What is needed: Look through the entries below. Report each line that has the word "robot" in it.

Input data:

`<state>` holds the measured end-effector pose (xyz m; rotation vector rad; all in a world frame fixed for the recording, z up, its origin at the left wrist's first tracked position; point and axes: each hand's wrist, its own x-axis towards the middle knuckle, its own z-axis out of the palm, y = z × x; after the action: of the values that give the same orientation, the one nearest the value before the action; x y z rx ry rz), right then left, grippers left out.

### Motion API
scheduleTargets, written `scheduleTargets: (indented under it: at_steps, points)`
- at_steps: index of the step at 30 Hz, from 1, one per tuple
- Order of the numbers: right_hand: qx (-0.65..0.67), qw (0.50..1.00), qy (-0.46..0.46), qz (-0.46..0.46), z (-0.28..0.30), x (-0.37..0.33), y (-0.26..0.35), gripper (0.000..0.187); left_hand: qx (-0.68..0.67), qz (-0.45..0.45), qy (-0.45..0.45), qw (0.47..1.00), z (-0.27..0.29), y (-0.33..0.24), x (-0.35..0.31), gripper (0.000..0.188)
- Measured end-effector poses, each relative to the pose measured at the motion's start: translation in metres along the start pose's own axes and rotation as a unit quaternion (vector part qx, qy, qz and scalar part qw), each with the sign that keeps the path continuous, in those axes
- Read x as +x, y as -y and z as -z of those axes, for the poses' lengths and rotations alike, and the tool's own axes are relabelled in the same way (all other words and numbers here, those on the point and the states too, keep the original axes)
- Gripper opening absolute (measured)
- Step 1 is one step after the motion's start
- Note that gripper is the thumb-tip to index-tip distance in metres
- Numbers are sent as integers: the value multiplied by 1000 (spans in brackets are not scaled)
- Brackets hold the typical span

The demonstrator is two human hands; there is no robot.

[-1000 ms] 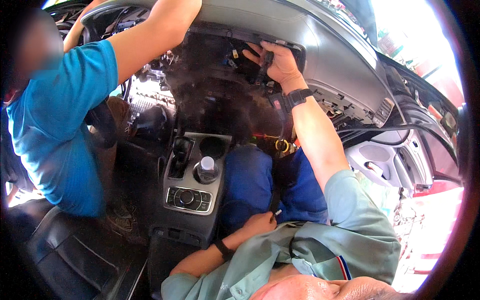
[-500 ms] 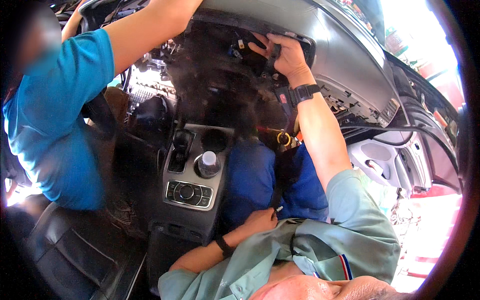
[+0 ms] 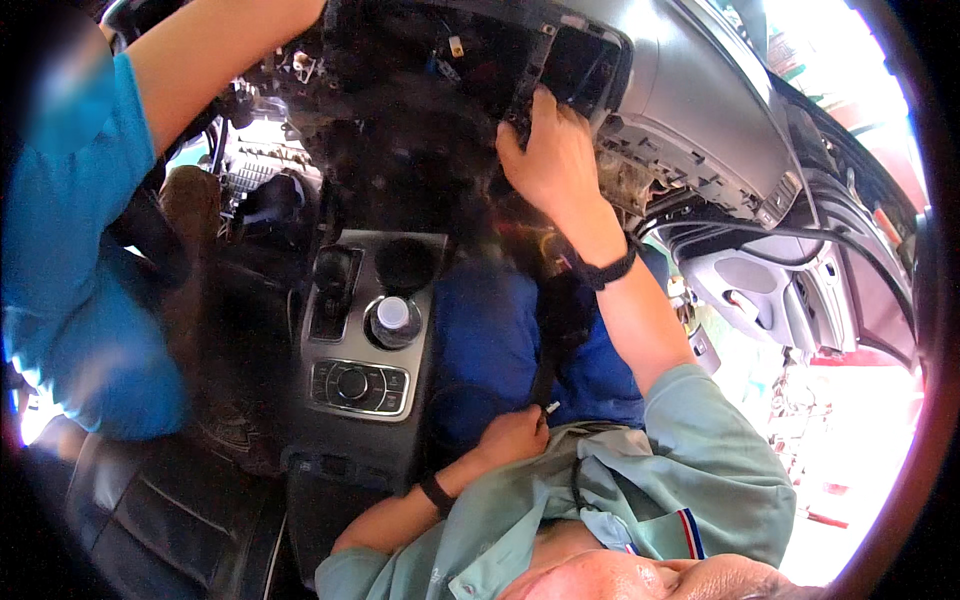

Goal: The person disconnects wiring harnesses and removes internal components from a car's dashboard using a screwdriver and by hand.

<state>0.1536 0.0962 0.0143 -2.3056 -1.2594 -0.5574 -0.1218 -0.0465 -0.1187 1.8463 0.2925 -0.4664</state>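
My right hand (image 3: 556, 165) reaches up to the dashboard, its fingers bent around the lower part of a black frame (image 3: 530, 100) beside a rectangular opening (image 3: 578, 68). The thumb lies at the frame's left side, and the fingertips are partly hidden. A black band circles that wrist. Low in front of my body, my left hand (image 3: 512, 437) is closed in a fist over my blue trousers (image 3: 485, 340). A small light tip shows at its fingers; the rest of what it may hold is hidden.
The centre console (image 3: 385, 255) carries a gear lever (image 3: 333, 270), a capped clear bottle (image 3: 394, 318) in a cup holder and a round control knob (image 3: 352, 384). At left, a co-worker in a blue shirt (image 3: 60, 230) reaches into the dashboard. An open door (image 3: 745, 285) stands at right.
My right hand has drawn down from inside the dashboard, its spread fingers now bent around the frame. The opening shows more plainly. The co-worker appears farther left. My left hand stays closed.
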Motion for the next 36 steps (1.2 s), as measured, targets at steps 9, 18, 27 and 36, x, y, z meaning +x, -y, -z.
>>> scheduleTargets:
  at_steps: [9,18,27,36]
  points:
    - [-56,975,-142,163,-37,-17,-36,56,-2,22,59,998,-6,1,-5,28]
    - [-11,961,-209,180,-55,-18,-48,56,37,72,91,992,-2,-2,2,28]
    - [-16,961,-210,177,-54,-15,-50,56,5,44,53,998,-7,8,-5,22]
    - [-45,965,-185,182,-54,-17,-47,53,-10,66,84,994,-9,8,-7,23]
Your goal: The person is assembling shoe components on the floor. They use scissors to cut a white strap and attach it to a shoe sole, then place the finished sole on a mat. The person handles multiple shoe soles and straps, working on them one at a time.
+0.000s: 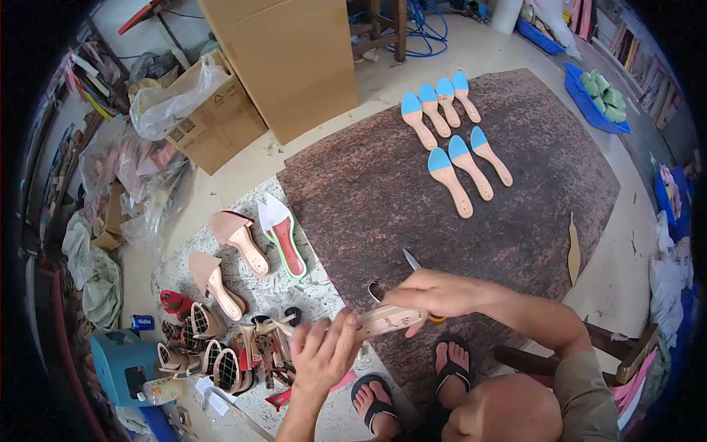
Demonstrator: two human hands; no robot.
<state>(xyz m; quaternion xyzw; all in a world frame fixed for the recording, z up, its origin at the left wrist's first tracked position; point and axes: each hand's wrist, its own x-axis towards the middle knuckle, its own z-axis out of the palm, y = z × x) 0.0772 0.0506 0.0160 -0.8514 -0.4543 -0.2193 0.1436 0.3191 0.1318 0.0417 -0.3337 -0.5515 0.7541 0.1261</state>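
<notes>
A pale, shoe-shaped insole with handwriting on its face is held between my hands, low in front of me. My left hand wraps its fingers round the left end. My right hand is closed at the far edge of its right part, most fingertips hidden. Beyond the right hand a scissors blade pokes out, and a bit of yellow handle shows below it; I cannot tell whether that hand touches them. A small dark curved strip is beside the right fingers.
Several blue-tipped insoles lie in two rows on the brown mat. Sandals and a green-edged shoe piece lie left, above heeled shoes. Cardboard boxes stand behind; a blue basket is far right.
</notes>
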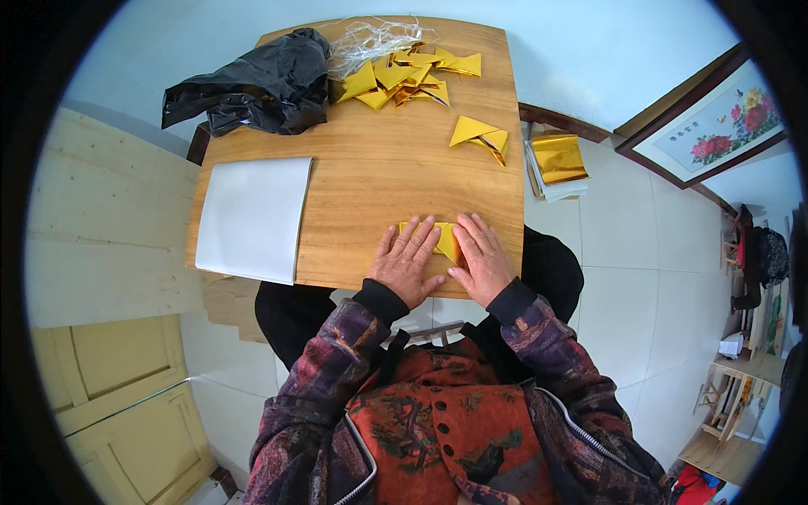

Response to this exercise:
The demonstrator is two human hands; there is no robot.
Demonstrator: two human hands; no robot.

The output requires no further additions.